I came to know the painting of Pashk Pervathi since his paint-full brush spread broadly on the canvas (fibre) as he modelled his impression out of the landscape of Lezhe, where he lived and keeps living and creating. His still life paintings, like "Flowers" (1985), the landscapes like "Drini and Lezhe" (1985), "The Boats" (1985), portraits like "The Gypsy" (1985) and "Portrait of a Boy" impressed me deeply. I was stunned to see the boy from Lezhe knew how to create lasting impressions with deftness, plasticity, solidity and spatiality as freely as a born impressionist. There were quite some momentous conditions to his painting as it burst wildly and took one by surprise with the virtuosity of a visible talent.
Thanks to the intuition of a born artist, Pashk painted portraits as he did the flowers, the flowers just like the landscapes, and the landscapes as if he was their own God. He did shake while facing nature and his hands moved exactly like they should have. The broken tones flowed freely on the palette-modelled colour on big planes that respected nature in a most attractive way in accordance with the best models he selected with sharpness. It was thanks to these traits that he attracted attention and had his works exhibited for the first time in 1979 at a national exhibition when he was just a high school pupil. He took part in later exhibitions and showed his works in two personal exhibitions, reaching a landmark that served as an incitement and indispensability to attend the Academy of Arts, a difficult step for a talent that did not know about programmes, codes and competition tricks. I recall the only advice I gave him: show yourself; paint the man (the model) just like you paint nature. I felt really good that he had stored among his numerous works, letters and mementoes of his youth and school years a letter of mine dated October 7, 1986 wishing all the best luck for starting school. It ended with an embrace from colleagues-to-be.
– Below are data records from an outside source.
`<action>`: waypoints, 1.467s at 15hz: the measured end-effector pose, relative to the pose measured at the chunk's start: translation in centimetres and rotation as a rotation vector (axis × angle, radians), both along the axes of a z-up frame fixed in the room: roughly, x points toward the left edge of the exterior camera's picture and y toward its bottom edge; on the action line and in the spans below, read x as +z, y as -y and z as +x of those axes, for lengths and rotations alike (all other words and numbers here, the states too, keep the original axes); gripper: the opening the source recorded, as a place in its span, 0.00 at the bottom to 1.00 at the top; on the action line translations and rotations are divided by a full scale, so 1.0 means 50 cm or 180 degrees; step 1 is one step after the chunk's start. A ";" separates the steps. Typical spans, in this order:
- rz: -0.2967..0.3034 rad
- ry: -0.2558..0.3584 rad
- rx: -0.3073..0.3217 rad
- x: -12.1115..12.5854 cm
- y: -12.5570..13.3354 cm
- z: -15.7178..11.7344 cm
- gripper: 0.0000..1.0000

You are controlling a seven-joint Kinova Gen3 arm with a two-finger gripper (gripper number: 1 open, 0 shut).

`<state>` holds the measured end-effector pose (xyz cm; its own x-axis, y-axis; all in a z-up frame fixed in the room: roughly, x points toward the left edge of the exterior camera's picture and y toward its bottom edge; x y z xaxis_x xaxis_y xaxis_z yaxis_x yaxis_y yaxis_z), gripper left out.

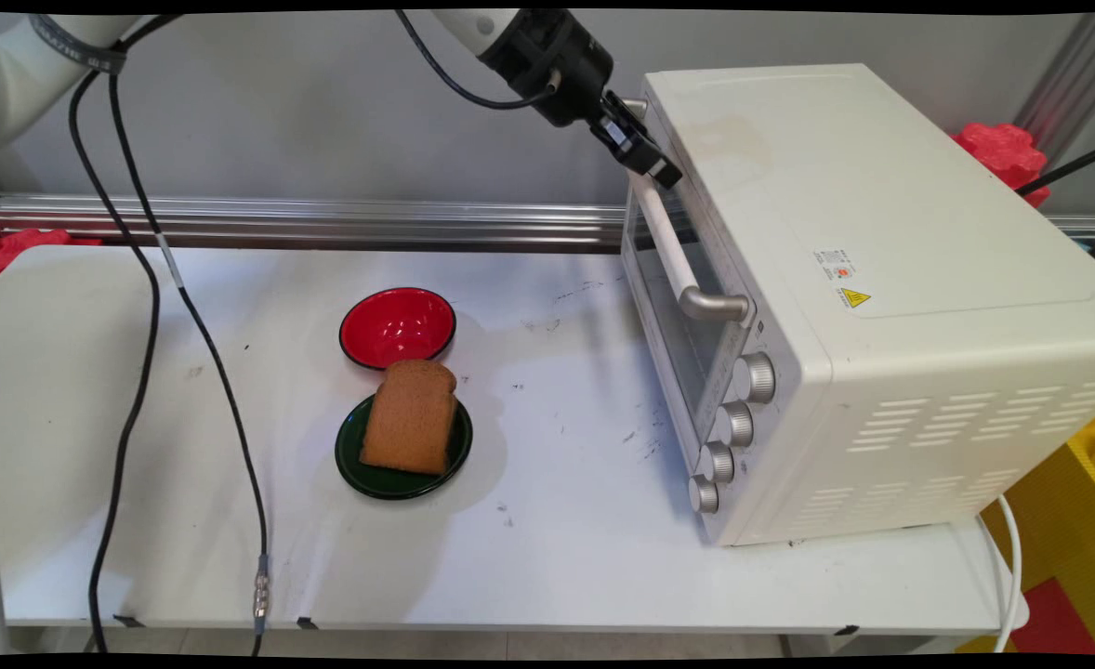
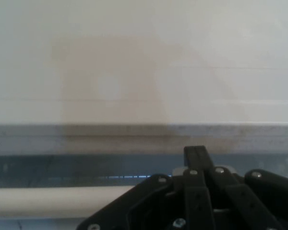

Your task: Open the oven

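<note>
— Two dishes sit left of centre on the bench (image 1: 557, 520): what else is there?

— A red bowl (image 1: 397, 326) lies toward the middle of the frame, and a dark green plate (image 1: 362, 465) sits just below it in the picture, their rims nearly touching. A brown slice of bread (image 1: 411, 415) rests on the plate, its top edge leaning over the rim toward the bowl.

— And on the right?

— A white toaster oven (image 1: 882, 279) fills the right half of the frame. Its glass door faces left, with a long pale handle (image 1: 673, 246) across the top of the door and four metal knobs (image 1: 733, 423) in a column at the lower front corner.

— Where is the tool?

— At the top centre of the main view, the black tool (image 1: 645, 153) is at the upper far end of that handle, at the oven's top front edge. In the hand view the handle (image 2: 53, 200) runs across the lower left, just beside the tool (image 2: 197, 158), with the oven's flat top (image 2: 144, 62) filling the upper frame.

— Is it spread or pressed together?

— I cannot tell, and I cannot tell whether it touches the handle.

— Anything else?

— Black cables (image 1: 138, 279) hang down the left side of the frame.
</note>
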<state>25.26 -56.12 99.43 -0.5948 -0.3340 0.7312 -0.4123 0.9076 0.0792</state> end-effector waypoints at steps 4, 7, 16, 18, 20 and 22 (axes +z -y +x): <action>-0.0042 0.0029 -0.0066 -0.011 0.003 -0.006 0.00; -0.0080 0.0060 -0.0131 -0.020 0.005 -0.009 0.00; -0.0138 0.0178 -0.0204 -0.043 0.004 0.004 0.00; -0.0132 0.0211 -0.0204 -0.047 0.001 0.013 0.00; -0.0115 0.0259 -0.0202 -0.053 -0.004 0.026 0.00; -0.0081 0.0318 -0.0194 -0.060 -0.013 0.044 0.00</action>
<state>27.45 -55.49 96.41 -0.6838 -0.2771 0.6750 -0.3608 0.9325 0.0172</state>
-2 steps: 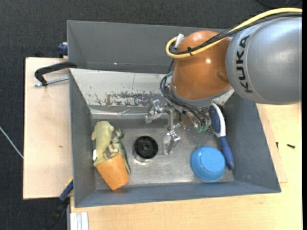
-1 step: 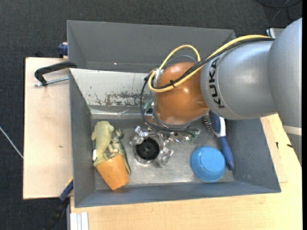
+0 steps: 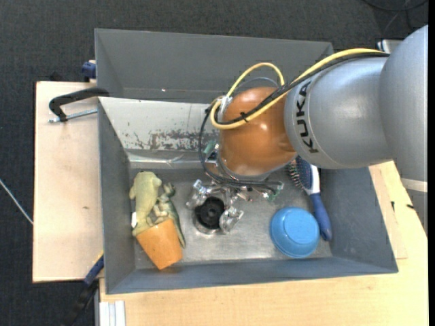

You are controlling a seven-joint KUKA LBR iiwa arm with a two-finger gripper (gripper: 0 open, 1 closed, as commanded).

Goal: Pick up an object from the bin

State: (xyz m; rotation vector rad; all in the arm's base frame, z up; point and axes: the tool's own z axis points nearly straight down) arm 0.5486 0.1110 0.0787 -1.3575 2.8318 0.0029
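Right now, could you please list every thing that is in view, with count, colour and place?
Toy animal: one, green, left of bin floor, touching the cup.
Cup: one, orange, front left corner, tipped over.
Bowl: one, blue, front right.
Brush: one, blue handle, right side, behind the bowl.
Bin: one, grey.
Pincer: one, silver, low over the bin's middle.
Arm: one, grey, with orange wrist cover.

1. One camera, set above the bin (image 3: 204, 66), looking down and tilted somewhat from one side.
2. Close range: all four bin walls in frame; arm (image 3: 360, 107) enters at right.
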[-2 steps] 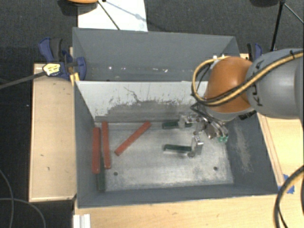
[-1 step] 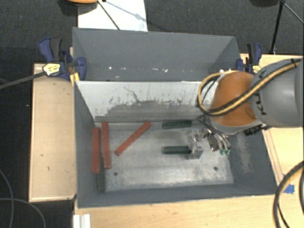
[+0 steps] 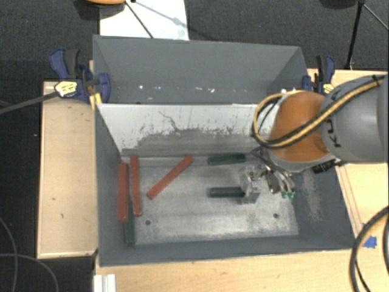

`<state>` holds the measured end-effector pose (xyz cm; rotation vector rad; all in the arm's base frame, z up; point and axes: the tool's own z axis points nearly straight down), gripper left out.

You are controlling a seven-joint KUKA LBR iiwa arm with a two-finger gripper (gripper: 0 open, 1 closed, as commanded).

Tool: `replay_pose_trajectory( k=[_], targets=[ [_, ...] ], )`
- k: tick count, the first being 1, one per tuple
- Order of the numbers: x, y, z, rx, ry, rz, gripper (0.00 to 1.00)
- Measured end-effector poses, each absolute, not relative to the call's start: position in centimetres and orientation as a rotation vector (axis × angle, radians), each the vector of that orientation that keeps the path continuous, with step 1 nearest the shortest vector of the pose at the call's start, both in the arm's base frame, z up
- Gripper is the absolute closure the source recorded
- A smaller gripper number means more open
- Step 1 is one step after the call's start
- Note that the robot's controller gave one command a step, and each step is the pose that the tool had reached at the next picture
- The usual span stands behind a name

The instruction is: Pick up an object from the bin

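Nearest me is the bin (image 3: 213, 251) front wall, with mostly bare metal floor behind it.

Front-left corner: short dark green piece (image 3: 129, 231), lying along the left wall. Just behind it are 2 red-brown sticks, outer red stick (image 3: 123, 192) and inner red stick (image 3: 135, 184). They lie side by side, parallel to the left wall. Can't tell if they touch each other.

Mid floor, right of centre: dark green bar (image 3: 223, 193), flat, running left-right. Gripper (image 3: 252, 187) is down near floor level, right at that bar's right end. The bar end runs in under the gripper hardware, so contact can't be confirmed. Can't tell if the gripper is open or closed.

Same depth, left of centre: slanted orange-red stick (image 3: 170, 176), low end toward the red pair, high end toward the back. It's well apart from the gripper.

Further back: second dark green bar (image 3: 226, 159) at the foot of the back wall. It's parallel to the first bar, apart from it, and just left of the arm's orange cover (image 3: 298, 132).

Yellow-black cables (image 3: 261, 123) loop round that cover. Grey arm body (image 3: 358, 126) comes in over the right rim.

Farthest: sloped back wall (image 3: 200, 72), with scratched, pale scuffs on the lower panel.

6 loose pieces total.
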<state>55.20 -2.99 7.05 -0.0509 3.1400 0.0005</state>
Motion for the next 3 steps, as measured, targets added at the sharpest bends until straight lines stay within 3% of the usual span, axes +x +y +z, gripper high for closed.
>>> replay_pose_trajectory(
  k=[1,2,3],
  targets=[
    [53.1,-5.1,19.5,-0.148,3.136,-0.001,1.00],
    [53.1,-5.1,19.5,-0.148,3.136,0.000,1.00],
    [56.9,-7.6,28.8,-0.693,3.060,-0.001,1.00]
  ],
)
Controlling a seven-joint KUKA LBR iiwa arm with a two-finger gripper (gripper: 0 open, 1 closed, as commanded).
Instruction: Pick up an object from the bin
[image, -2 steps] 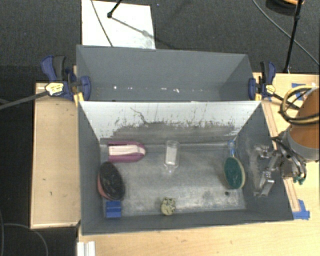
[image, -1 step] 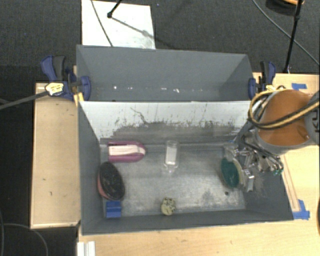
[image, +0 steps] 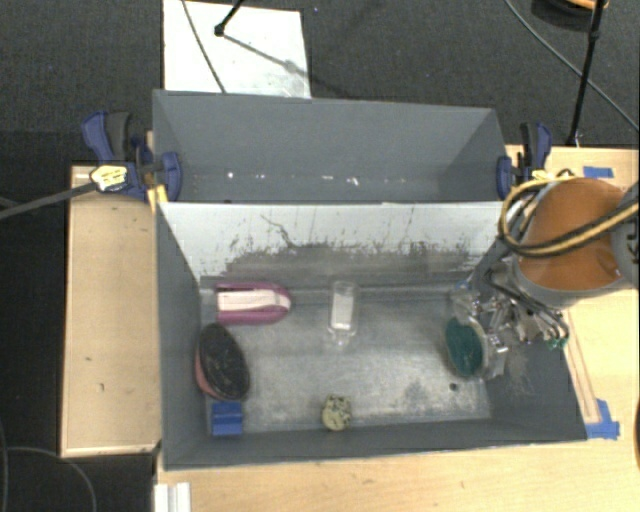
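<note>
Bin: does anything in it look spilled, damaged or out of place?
Nothing stands out. The teal object, clear container, speckled ball and black brush lie loose on the floor, with nothing spilled. Only the bin's back wall shows scuffs.

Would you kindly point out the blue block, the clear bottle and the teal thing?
blue block (image: 227, 419): camera view, middle of its top.
clear bottle (image: 342, 308): camera view, middle of its body.
teal thing (image: 461, 347): camera view, its left side.

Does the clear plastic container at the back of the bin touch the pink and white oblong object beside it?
Apart. The camera view shows bare grey bin floor between the pink and white oblong object and the clear plastic container.
</note>
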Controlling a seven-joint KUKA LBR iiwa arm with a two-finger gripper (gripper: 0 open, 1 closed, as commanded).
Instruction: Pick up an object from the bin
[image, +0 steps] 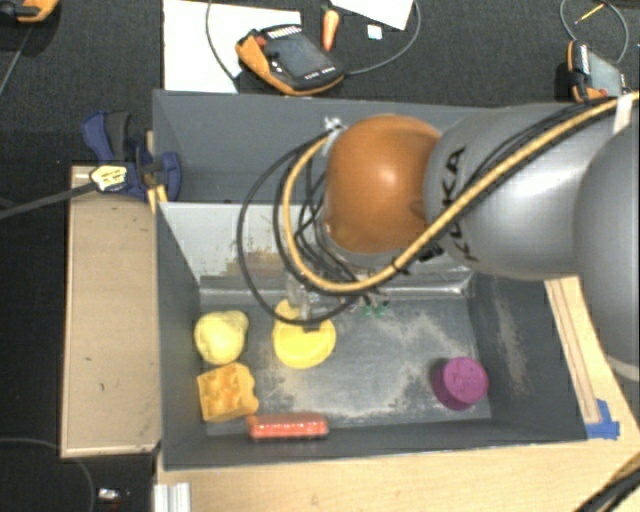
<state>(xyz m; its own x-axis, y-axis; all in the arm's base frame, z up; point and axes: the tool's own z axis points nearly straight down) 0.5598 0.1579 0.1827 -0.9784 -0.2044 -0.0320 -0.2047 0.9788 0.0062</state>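
Arm reaching in from the right, its orange wrist cover (375, 180) over the rear of the grey bin (178, 330). The gripper (300, 312) hangs at the rear edge of a flat yellow disc (305, 347) lying left of centre; whether it is open or closed cannot be told. Left: pale yellow lump (221, 336), orange block (227, 391), red bar (288, 428). Right, well apart: purple cylinder (460, 383)

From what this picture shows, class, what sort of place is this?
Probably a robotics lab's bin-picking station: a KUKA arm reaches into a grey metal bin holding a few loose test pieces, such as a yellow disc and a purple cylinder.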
Schooling completed and formed the artist who knocked with sincerity on the heavy gates of art along with his wife and family, burdens that require devotion and understanding.
In the period following his studies, he structured and sharpened his artistic focus, created his own artistic profile and dug into the foundations of impressionistic poetry, shedding there all his stormy creative vitality. Upon his "testing" at school and away from class, Pashk Pervathi started making a name for himself and came to be counted in exhibitions as a landscapist with individual artistic potential. He switched from the soft and approximate tones into creating the architecture of a structure with a more intensive colour, with new emotional value as he passed on more level planes and remained melancholy, ever beautiful and emotional. He reminds me of the period when the great Cézanne, unhappy with the impressionistic observation of nature, sought to construct and jump from the loyal attitude to the feelings and senses to something more solid and stable. Since the year 1990, Pashk sought -- with the landscape directly from "The Coast of Himara" -- to discover something more. He quit the realistic or impressionistic positions to bring expressive constructions on the canvas and he became more focused. The structure of his painting, as a logical consequence of the previous creativity, developed a higher quality and his monumental approaches are now filtered in interpretations of stable symbolical ideas. Metaphors came into his painting as it turned more philosophical and touching, but it still remained beautiful. Now he is seeking to extract as many expression possibilities as possible from one theme and this is manifested in his play with stones, boats, horses and plots of land, among other objects. The brushes of Pashk Pervathi, once a firecracker exploding on a coastal skyline, are now more contained but still full of intensity and his motifs find their place on masterfully found level planes. Now maturity has come, bringing other planes that touch and reconstruct the troubled world in the philosophical axis. But this always comes beautifully for Pashk Pervathi.